– Не надо, – сказал я, поскольку считал, не годится мальчику его лет так демонстративно проявлять свою любовь, а к тому же хотел дать ему понять, что гневаюсь на него. – Немедленно ступай к себе! – Когда он ушел, я сердито сказал Дерри Странахану: – Задолго до моего отъезда в Америку я строго запретил Патрику выпивать больше бокала вина в день. И я строго-настрого запретил и тебе, и Патрику пить потин[5]. Поскольку ты старше, я считаю тебя в полной мере ответственным за этот случай.
– Да, конечно, милорд. – Лицо Дерри вытянулось, и в глазах появилась скорбь. – Вы, разумеется, говорили. Но мы посещали мою родню из Джойсов, а там считается смертельным оскорблением, если ты откажешь хозяину в маленьком знаке доброжелательности.
– Я прекрасно знаю местные традиции. Это больше не должно повториться, ты меня понял? А если такое все же случится, то я очень рассержусь. Отведи лошадей в конюшни и отправляйся в свою комнату. Сегодня я больше не хочу тебя видеть.
– Хорошо, милорд. Я прошу прощения от всего сердца, честью клянусь. Вы позволите немного перекусить, прежде чем я уйду наверх?

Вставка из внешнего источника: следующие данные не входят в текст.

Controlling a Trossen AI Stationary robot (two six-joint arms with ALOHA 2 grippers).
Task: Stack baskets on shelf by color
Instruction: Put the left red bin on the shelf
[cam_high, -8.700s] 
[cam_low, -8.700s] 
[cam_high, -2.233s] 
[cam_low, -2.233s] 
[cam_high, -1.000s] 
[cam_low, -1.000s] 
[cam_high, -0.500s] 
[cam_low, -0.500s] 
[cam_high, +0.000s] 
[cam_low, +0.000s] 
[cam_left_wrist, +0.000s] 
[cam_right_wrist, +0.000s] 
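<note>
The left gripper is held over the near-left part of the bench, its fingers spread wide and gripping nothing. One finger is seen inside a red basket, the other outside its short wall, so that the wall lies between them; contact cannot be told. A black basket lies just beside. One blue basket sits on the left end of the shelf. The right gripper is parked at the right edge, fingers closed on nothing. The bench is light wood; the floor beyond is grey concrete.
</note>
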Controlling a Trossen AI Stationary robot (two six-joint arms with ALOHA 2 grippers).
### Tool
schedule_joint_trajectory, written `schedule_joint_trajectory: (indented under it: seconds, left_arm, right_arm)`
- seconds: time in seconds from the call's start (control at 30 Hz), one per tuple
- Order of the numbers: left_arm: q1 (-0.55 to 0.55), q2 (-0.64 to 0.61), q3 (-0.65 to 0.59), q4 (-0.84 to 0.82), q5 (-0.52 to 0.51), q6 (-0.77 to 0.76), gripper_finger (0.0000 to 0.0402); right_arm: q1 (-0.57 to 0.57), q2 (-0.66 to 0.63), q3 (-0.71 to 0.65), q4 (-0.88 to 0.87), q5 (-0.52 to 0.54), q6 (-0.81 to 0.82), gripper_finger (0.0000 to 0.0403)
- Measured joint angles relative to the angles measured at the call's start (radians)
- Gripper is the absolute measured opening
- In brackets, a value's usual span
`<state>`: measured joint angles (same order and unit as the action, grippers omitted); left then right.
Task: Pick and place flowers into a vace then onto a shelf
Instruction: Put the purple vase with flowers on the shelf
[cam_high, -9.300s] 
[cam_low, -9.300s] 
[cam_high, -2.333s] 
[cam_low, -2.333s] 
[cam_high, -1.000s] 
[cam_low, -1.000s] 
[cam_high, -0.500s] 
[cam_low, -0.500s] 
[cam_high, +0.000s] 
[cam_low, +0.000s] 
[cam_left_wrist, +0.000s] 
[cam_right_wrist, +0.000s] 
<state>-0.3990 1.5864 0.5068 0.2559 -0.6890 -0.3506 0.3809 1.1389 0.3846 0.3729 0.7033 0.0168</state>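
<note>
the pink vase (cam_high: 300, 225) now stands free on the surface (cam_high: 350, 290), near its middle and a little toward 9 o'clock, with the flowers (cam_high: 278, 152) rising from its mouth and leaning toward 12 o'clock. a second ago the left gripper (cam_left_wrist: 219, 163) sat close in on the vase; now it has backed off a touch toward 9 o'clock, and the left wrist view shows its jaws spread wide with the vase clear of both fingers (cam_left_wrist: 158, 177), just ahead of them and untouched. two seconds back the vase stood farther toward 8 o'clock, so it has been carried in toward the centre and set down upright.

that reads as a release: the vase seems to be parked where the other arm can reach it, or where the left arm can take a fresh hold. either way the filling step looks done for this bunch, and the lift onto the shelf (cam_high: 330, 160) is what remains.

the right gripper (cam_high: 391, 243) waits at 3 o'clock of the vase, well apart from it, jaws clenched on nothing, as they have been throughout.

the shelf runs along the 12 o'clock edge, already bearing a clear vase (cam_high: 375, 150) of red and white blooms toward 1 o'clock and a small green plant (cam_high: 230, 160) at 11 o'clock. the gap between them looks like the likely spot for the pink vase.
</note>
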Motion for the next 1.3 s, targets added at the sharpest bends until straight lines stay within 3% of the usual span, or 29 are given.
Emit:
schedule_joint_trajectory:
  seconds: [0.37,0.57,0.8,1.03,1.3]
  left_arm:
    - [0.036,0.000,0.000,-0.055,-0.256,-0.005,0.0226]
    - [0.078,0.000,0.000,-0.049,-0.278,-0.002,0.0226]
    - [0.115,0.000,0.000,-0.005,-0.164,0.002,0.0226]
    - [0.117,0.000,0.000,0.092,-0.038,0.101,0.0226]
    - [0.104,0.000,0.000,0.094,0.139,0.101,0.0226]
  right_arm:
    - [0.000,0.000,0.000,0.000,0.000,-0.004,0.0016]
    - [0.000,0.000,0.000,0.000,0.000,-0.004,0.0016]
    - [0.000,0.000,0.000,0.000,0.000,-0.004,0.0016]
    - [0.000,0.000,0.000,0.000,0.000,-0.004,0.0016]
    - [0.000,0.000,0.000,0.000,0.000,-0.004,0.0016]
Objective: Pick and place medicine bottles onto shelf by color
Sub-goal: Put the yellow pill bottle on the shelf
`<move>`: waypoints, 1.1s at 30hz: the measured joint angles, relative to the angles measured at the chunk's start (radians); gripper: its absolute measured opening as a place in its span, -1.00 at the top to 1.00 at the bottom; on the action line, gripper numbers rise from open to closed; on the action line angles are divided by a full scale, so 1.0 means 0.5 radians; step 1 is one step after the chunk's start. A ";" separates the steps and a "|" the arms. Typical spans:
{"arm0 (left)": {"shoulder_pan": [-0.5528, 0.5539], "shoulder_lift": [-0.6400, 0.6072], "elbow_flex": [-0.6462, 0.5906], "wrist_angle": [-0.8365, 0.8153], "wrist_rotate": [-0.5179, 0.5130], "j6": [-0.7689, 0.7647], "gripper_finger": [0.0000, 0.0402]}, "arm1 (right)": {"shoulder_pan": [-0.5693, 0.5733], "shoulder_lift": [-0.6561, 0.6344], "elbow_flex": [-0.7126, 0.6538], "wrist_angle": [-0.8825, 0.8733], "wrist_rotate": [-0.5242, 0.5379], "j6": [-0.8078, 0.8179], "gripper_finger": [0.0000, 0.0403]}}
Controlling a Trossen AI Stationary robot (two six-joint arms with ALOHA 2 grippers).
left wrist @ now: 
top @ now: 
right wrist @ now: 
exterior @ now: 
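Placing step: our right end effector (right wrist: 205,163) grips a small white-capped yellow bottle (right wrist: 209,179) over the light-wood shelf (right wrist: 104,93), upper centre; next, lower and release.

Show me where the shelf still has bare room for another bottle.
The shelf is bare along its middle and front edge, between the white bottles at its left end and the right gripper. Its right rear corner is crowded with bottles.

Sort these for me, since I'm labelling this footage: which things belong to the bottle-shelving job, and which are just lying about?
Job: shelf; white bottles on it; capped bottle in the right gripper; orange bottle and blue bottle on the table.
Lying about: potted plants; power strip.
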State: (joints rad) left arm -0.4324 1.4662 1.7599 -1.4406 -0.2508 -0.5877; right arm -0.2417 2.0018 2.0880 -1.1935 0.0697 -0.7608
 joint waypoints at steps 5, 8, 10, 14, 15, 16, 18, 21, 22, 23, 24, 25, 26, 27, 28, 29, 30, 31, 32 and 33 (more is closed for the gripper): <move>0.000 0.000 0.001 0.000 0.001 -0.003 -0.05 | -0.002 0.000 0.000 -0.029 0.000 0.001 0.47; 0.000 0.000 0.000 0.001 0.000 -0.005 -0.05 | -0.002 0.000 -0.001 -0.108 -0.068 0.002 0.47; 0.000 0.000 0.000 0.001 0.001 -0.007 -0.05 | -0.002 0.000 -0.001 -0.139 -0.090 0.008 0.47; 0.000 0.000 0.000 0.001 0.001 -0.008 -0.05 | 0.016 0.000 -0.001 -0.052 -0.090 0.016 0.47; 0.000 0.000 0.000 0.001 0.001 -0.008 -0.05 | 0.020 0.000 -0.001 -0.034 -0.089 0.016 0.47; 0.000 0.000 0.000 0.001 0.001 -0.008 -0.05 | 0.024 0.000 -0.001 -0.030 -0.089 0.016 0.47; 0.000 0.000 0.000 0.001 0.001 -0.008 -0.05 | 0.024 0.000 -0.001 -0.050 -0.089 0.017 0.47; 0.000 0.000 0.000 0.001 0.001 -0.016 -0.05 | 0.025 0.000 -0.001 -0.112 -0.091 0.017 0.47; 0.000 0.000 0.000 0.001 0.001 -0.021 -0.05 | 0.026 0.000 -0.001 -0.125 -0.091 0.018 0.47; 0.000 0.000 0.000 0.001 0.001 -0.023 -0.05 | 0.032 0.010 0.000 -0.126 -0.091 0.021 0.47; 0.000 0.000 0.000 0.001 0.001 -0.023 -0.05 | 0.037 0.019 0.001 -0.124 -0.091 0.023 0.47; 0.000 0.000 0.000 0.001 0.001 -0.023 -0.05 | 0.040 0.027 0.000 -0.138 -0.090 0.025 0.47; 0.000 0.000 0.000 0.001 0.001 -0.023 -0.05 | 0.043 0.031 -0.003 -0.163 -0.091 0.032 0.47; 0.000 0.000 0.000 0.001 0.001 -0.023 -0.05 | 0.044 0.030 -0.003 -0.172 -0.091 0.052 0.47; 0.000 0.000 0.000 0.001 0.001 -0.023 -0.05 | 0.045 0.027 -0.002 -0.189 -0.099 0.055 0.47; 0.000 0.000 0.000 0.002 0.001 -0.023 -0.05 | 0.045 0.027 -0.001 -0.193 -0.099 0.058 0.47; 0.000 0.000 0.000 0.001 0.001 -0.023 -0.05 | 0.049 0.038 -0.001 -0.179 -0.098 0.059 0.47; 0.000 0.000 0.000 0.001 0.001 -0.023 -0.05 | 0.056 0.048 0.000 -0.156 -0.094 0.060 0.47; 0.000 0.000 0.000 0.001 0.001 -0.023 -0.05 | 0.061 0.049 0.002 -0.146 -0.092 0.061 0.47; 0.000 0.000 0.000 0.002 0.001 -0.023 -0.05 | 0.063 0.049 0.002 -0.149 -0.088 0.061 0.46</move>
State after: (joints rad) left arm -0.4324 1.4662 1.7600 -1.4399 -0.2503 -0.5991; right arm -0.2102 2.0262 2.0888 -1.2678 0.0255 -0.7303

– Нет, – отрезал я, про себя проклиная его обаяние, которое не позволяло мне поступить с ним строго – так, как он того заслужил. – Доброй ночи, Родерик.
– Доброй ночи, лорд де Салис, – печально ответил он и побежал по дорожке за разгуливающими без присмотра лошадьми.
Я вернулся в библиотеку, допил бренди и перешел в столовую, где поел бекон с картофелем, в срочном порядке приготовленные для меня. И, только насытившись, набрался достаточно энергии, чтобы взять трость из шкафа в гардеробной и тяжело подняться по лестнице ради исполнения отцовского долга.
Оба светильника в комнате Патрика горели. Войдя, я увидел, что сын протирает стол у окна. Я подозревал, что он перед этим занимался резьбой по дереву, но нигде красноречивых следов опилок или стружки не заметил, и только акварели, пришпиленные к пологу кровати, выдавали его занятия после побега от учителя. Среди его картин я отметил недурное изображение любимого ирландского волкодава, две плохие картинки, изображающие птиц, любопытный набросок маленькой дочери Хейса и аляповатый портрет длинноволосого джентльмена – по моим предположениям, Иисуса Христа.
Я ничего не сказал. Он знал, что я не одобряю его времяпрепровождения, но еще сын знал, что я снисходительно отношусь к его рисованию, поскольку оно предпочтительнее всех других его наклонностей. Один раз я застал его за рытьем канавы в Вудхаммер-холле. Он торжественно объяснил мне, что изменяет ландшафт под стиль восемнадцатого века, а канава – это шутка. В другой раз – и опять в Вудхаммере – я обнаружил, что Патрик помогает кровельщику ремонтировать крышу в доме одного из арендаторов. Рисовать он мог, по крайней мере, в уединении, не вызывая ненужных разговоров, но его рукодельные наклонности, так бездумно демонстрируемые перед всеми арендаторами, ставили меня в неловкое положение, и я сердился на него за то, что он с такой готовностью выставляет себя посмешищем. Признавая, что его интерес к садоводству можно направить в приемлемое русло, я попытался учить его различным сельскохозяйственным теориям, но Патрик не проявлял к этому ни малейшей склонности. Он известил меня, что ему абсолютно все равно, как выращивают репу, ему гораздо приятнее сделать цветочную клумбу или посадить ряд ноготков.
– Но, мой дорогой Патрик, – возразил я ему в отчаянии, – ты не можешь прожить жизнь, сажая цветочки, как обычный садовник.
– Почему? – спросил сын.
На его лице появилось то недоуменное выражение, которое всегда выводило меня из себя, и пришлось прочесть ему одну из тех скучных лекций о его положении в обществе, об обязанностях, которые в один прекрасный день лягут на его плечи, о том, что его долг – проявлять интерес к управлению имением, а в свободное время – к политике.